**TASK:** The pictures get dropped, while every remaining part of the listing is copied exactly.

**SOURCE MATERIAL:**
──────
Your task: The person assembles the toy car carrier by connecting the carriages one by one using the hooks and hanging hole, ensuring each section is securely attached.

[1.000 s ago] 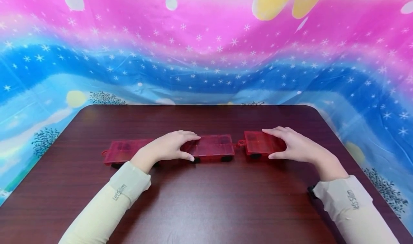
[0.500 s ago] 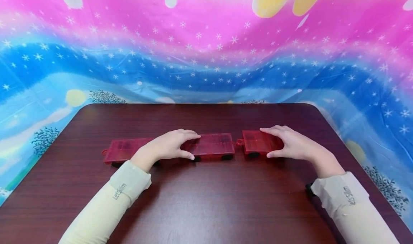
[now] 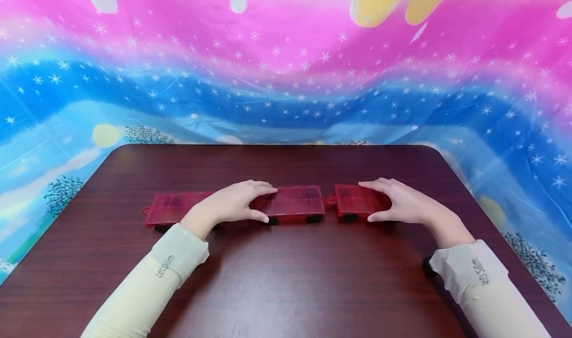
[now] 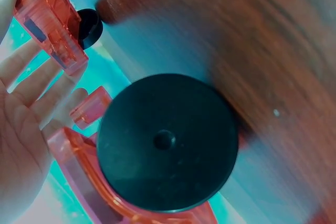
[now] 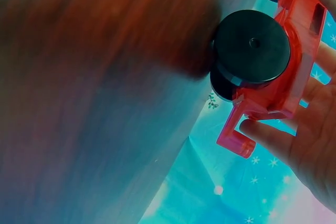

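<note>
Three see-through red toy wagons with black wheels stand in a row across the table. My left hand (image 3: 234, 202) grips the middle wagon (image 3: 296, 201), thumb on its near side and fingers over the far side. The right-hand wagon (image 3: 350, 199) is held the same way by my right hand (image 3: 408, 202). Its small coupling loop (image 3: 331, 199) sits right at the middle wagon's right end. Behind my left wrist, the left wagon (image 3: 174, 206) is partly hidden. The right wrist view shows a black wheel (image 5: 252, 45) and a red hook (image 5: 236, 141) at the held wagon's end.
The dark wood table (image 3: 286, 278) has rounded far corners. Directly behind it hangs a pink and blue snowflake cloth (image 3: 286, 80), which also runs down both sides.
The right hand has slid its wagon a little to the left, narrowing the gap to the middle wagon. The left hand and the other wagons have stayed in place.
</note>
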Demonstrator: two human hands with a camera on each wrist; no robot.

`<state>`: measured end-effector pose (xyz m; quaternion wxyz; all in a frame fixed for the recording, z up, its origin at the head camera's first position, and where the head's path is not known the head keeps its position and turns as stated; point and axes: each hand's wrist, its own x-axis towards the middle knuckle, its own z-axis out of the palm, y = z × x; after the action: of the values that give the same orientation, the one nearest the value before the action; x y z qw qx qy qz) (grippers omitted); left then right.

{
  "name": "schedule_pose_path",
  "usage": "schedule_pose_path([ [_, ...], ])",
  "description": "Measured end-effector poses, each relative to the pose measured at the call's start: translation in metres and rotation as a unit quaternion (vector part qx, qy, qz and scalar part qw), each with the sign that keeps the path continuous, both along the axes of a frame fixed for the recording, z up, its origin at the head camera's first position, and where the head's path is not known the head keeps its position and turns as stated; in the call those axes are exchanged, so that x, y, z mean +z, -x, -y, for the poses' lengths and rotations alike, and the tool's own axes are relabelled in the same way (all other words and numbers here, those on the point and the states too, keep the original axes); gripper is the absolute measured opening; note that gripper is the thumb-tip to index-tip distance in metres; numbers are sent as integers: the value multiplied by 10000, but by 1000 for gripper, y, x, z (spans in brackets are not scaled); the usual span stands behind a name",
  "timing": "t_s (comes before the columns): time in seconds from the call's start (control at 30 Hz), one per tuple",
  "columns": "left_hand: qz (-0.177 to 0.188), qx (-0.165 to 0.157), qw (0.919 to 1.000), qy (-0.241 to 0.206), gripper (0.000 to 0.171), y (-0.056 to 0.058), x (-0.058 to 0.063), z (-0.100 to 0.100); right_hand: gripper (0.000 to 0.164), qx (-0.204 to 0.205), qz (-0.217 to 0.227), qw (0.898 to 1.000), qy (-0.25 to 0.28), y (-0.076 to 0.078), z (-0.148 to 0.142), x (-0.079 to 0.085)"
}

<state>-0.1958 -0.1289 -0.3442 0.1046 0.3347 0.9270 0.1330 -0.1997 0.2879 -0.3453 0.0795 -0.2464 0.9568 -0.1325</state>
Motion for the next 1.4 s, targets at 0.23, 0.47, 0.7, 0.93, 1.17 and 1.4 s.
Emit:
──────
**TASK RESPONSE:**
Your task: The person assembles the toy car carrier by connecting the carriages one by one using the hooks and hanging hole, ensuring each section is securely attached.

[1.000 s ago] 
[0.500 s ago] 
[now] 
[now] 
[now] 

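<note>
Three see-through red toy wagons with black wheels stand in a row across the table. My left hand (image 3: 234, 202) grips the middle wagon (image 3: 296, 201), thumb on its near side and fingers over the far side. The right-hand wagon (image 3: 350, 199) is held the same way by my right hand (image 3: 408, 202). Its small coupling loop (image 3: 331, 199) sits right at the middle wagon's right end. Behind my left wrist, the left wagon (image 3: 174, 206) is partly hidden. The right wrist view shows a black wheel (image 5: 252, 45) and a red hook (image 5: 236, 141) at the held wagon's end.
The dark wood table (image 3: 286, 278) has rounded far corners. Directly behind it hangs a pink and blue snowflake cloth (image 3: 286, 80), which also runs down both sides.
The right hand has slid its wagon a little to the left, narrowing the gap to the middle wagon. The left hand and the other wagons have stayed in place.
</note>
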Demonstrator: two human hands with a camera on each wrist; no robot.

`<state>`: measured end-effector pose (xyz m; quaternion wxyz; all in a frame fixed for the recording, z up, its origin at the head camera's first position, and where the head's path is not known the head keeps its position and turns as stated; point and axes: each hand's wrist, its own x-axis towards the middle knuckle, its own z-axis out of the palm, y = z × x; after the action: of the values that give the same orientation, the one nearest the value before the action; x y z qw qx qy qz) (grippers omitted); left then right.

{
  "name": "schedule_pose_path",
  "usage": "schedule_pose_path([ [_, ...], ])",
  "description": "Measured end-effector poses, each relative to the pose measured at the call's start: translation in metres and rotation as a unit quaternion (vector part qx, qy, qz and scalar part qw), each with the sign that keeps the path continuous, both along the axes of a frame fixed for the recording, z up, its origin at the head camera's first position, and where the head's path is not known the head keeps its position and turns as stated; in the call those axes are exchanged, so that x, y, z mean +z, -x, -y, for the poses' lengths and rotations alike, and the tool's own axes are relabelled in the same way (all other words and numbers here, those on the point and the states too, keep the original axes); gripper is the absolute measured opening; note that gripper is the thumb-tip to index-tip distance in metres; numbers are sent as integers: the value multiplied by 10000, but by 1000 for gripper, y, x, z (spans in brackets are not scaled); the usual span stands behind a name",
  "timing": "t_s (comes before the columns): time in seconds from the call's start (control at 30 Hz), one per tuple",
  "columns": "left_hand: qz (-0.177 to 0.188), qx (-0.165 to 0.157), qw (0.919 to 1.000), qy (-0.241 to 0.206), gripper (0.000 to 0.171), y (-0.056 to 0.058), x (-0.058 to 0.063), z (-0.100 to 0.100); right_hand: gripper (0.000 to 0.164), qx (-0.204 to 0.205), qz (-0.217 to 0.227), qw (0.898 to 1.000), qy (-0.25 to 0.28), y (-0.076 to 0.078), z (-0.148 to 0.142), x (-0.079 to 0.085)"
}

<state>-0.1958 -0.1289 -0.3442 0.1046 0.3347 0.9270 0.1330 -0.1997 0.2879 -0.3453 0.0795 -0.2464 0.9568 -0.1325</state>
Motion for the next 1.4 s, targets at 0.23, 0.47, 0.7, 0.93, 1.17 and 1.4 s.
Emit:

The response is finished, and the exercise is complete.